When you are lucky enough to acquire a brand new Kitchenaid and six blood oranges in the space of time between breakfast and lunch on a Saturday, you know that it’s going to be a great weekend. That was last weekend, folks.
There was really only one thing to be done – put the two together and make some blood orange meringues. And then when you realise that you also have some passionfruits and it really would be quite nice to have something to dollop on top of the meringues, well then you make curd.
Scroll down for the how-to.
p.s. I totally realise that this is the first time I’ve posted in four months. If you are reading this, thanks for sticking with me. I’ll be following up with a few thoughts on the future of this blog in the next week or so, but for now, yay new blog post!
What to do:
Preheat the oven to 110°C (or 230°F), then whip up some classic meringue. To make four individual sized meringues I used three eggs whites and six heaped tablespoons of sugar. To make more, just use two tablespoons of white sugar per egg white.
In your stand mixer (woohoo, I can finally say that!) whisk the egg whites until they are fluffy and have doubled in size. Add the sugar slowly, one tablespoon at a time and keep whisking until the sugar is fully incorporated. To check, stop your mixer, use a clean metal spoon to take out a tiny amount of mixture and rub it between your fingers. You shouldn’t be able to feel a lot of sugar grains. The meringue mix should be glossy, and stand up in stiff peaks.
While you mixer is mixing, squeeze the juice from three blood oranges. Once your meringue is ready add a couple of teaspoons of juice to the meringue mix, using a clean metal spoon to fold it through. Put the rest of the juice aside. Be careful not to add too much juice, as the liquid will mess with the structure of your meringue. The orange flavour comes through very strong so you really don’t need much.

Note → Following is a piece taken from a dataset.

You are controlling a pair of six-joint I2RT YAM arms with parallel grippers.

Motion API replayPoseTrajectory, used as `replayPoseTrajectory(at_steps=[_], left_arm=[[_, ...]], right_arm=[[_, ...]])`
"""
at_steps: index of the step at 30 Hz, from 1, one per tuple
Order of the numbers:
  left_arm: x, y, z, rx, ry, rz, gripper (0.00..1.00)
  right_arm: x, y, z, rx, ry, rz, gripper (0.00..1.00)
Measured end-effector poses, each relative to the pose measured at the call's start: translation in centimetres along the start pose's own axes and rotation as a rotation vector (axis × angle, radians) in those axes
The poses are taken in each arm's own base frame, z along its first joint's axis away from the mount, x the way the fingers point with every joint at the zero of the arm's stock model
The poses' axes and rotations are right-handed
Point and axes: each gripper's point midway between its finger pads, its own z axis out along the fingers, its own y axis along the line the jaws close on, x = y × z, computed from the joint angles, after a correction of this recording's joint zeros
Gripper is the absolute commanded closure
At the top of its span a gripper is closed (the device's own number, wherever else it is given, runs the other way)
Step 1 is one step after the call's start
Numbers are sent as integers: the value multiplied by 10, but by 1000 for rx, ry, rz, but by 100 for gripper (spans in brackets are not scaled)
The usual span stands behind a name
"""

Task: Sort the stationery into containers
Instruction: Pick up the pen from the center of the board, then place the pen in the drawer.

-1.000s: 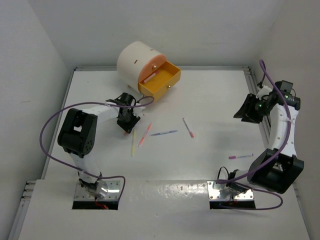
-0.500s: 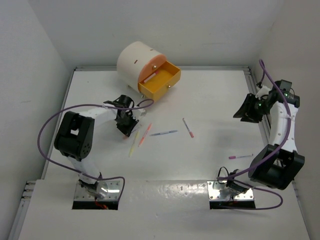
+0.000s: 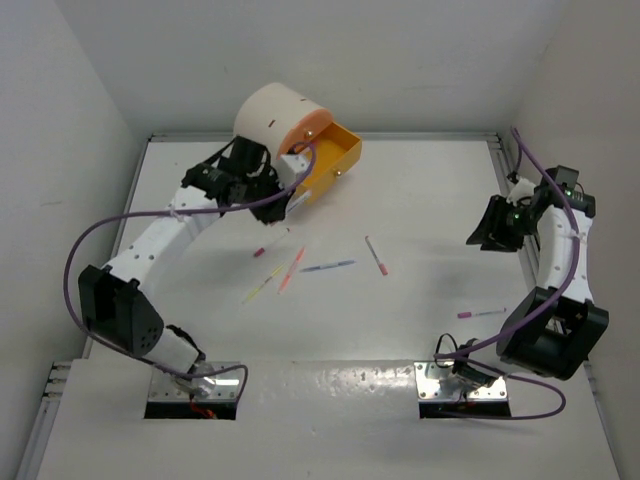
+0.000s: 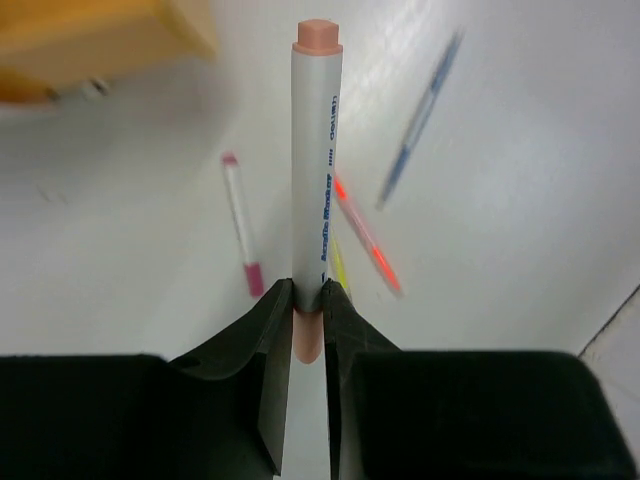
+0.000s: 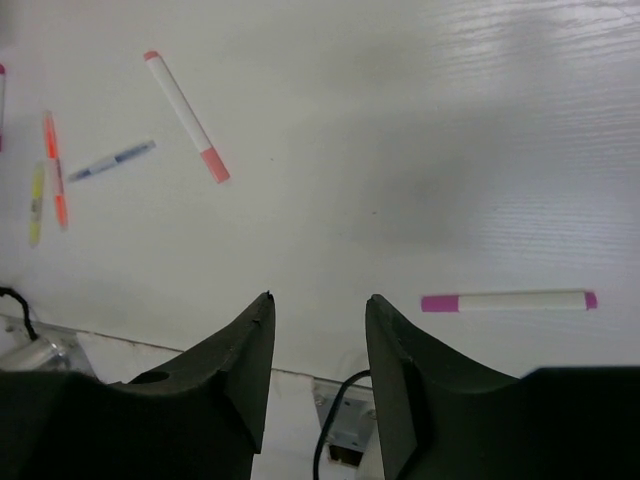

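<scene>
Here the left tool [image 4: 308,292] is clamping its black fingers [image 4: 262,340] tightly on an acrylic marker [image 4: 316,150], a slim silver-white barrel with blue lettering and a blunt peach end. It is holding the marker in the air over the tabletop [image 3: 430,180], just in front of the yellow-orange drawer [image 3: 335,158]. That drawer is standing pulled out of the cream-white round cabinet [image 3: 268,118], which is sitting at the far edge towards the far-left corner. A peach drawer [image 3: 312,128] above it is sitting flush with the cabinet's curved wall.

Below the held marker, four thin pens are lying loose near the tabletop's middle. They are a white pen with pink ends [image 3: 271,246], an orange pen [image 3: 290,269], a yellow pen [image 3: 255,291] close beside it, and a blue pen [image 3: 327,266] angling off to the right. A white pen with a salmon cap [image 3: 376,255] is lying apart from them, further right. A white pen with magenta ends [image 3: 481,313] is lying alone towards the near-right corner.

The right tool [image 5: 320,298] is hanging by the right edge with its jaws standing apart and gripping nothing. The white pen with magenta ends is lying on the smooth white surface beneath it, off to one side of the gap.
</scene>
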Motion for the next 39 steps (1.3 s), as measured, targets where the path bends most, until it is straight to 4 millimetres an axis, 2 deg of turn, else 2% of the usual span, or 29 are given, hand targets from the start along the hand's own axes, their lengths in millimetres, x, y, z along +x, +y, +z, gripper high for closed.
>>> replayPoseTrajectory(at_steps=[3, 5, 8, 10, 12, 15, 18, 20, 21, 23, 24, 27, 30, 33, 36, 39], left_arm=[[-67, 13, -15, -43, -104, 21, 100], [-116, 31, -17, -91, -183, 33, 100], [-162, 57, -4, -151, -235, 39, 100], [-179, 73, 16, -179, -237, 35, 100], [-176, 86, 42, -198, -205, 26, 100], [-152, 95, 77, -204, -123, 4, 100], [-130, 100, 95, -208, -61, -13, 100], [-127, 104, 98, -214, -53, -15, 89], [-128, 106, 98, -220, -59, -14, 73], [-132, 109, 97, -228, -72, -3, 54], [-134, 110, 96, -231, -79, 3, 41], [-140, 113, 95, -237, -102, 3, 39], [-147, 110, 94, -209, -136, -6, 38], [-157, 104, 89, -158, -186, -16, 38], [-171, 92, 74, -95, -247, -8, 38], [-190, 75, 45, -40, -324, 20, 38]], right_arm=[[2, -7, -1, 30, 7, -42, 59], [3, -12, -1, 52, 13, -73, 60], [9, -21, -1, 84, 33, -125, 59], [13, -29, -3, 113, 51, -169, 56], [15, -36, -5, 140, 69, -225, 56], [18, -46, -9, 175, 98, -307, 55], [23, -53, -14, 200, 138, -365, 56], [24, -57, -17, 217, 157, -395, 55], [26, -59, -19, 227, 170, -407, 55], [29, -62, -21, 241, 191, -418, 55], [30, -64, -22, 248, 199, -421, 55], [38, -69, -22, 264, 222, -429, 55], [50, -72, -23, 266, 252, -459, 59], [53, -74, -27, 255, 281, -536, 65], [49, -76, -35, 237, 323, -646, 65], [43, -80, -40, 228, 359, -792, 61]])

Spoon mounds of meringue onto a tray lined with baking paper, using two metal spoons for dolloping and shaping (if needed). Did I mention you will need lots of metal spoons for this?!
Turn the oven down to 90°C or 194°F and bake the meringues on the middle shelf for 90 minutes.

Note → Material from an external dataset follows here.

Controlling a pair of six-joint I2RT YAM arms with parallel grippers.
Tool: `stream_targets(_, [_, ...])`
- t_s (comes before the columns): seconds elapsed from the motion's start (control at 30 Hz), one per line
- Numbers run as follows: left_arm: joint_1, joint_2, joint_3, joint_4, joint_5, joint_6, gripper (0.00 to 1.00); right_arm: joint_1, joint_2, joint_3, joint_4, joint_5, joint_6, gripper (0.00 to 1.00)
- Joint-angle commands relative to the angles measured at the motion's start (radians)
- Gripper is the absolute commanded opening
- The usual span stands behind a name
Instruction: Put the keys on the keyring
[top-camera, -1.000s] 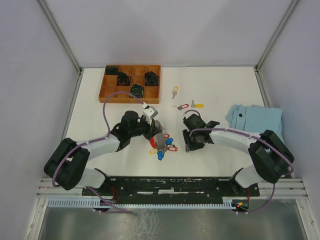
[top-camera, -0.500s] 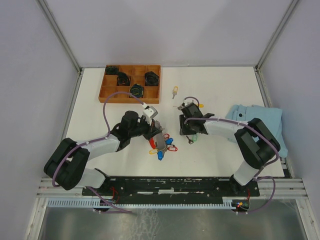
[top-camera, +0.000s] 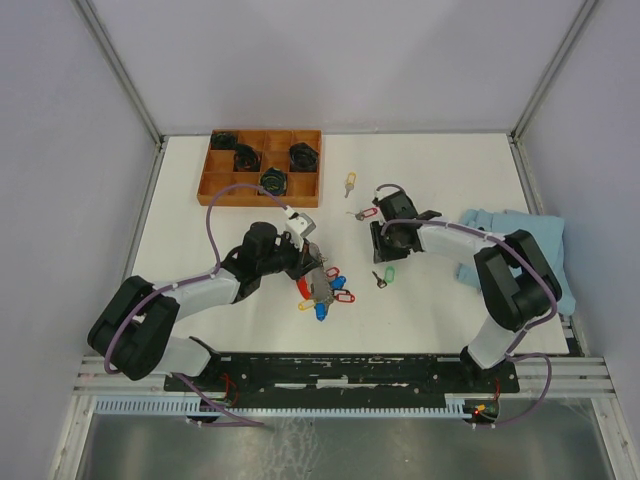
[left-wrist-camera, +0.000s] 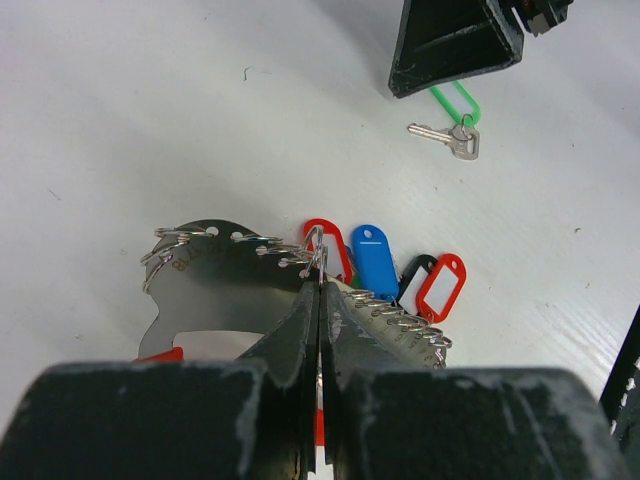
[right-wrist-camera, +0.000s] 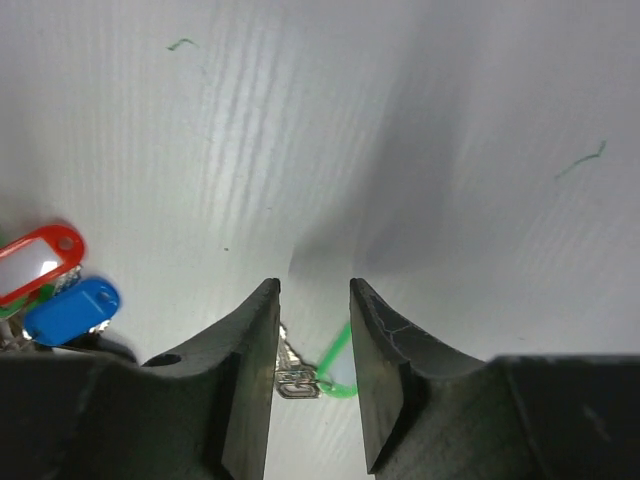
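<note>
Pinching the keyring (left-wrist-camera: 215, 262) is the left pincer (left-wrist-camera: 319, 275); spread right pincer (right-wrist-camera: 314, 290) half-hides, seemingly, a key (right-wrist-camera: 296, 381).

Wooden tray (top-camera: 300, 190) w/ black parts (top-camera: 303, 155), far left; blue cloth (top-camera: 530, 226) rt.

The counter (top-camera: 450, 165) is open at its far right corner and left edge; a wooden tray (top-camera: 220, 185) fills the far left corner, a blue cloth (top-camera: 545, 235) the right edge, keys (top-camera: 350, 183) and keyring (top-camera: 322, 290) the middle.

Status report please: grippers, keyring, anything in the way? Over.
Left gripper shut on keyring. Right gripper open, empty, beside green-tag key on table. Nothing between key and keyring.
</note>
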Motion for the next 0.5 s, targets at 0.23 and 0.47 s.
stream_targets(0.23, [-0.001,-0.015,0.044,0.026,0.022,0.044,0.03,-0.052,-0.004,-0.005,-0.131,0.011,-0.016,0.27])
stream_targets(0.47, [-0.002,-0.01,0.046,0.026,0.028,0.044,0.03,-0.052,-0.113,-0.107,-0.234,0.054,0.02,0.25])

In the meantime, make your curd. This was the first time I have ever made curd! It turned out really well. I followed this recipe, but I substituted half of the passionfruit pulp for blood orange juice. To get a pip-less curd like mine, push the passion fruit pulp though a fine mesh sieve.
Once baked and cooled, serve the meringues with a generous heap of curd, and prepare to see them disappear in five seconds flat.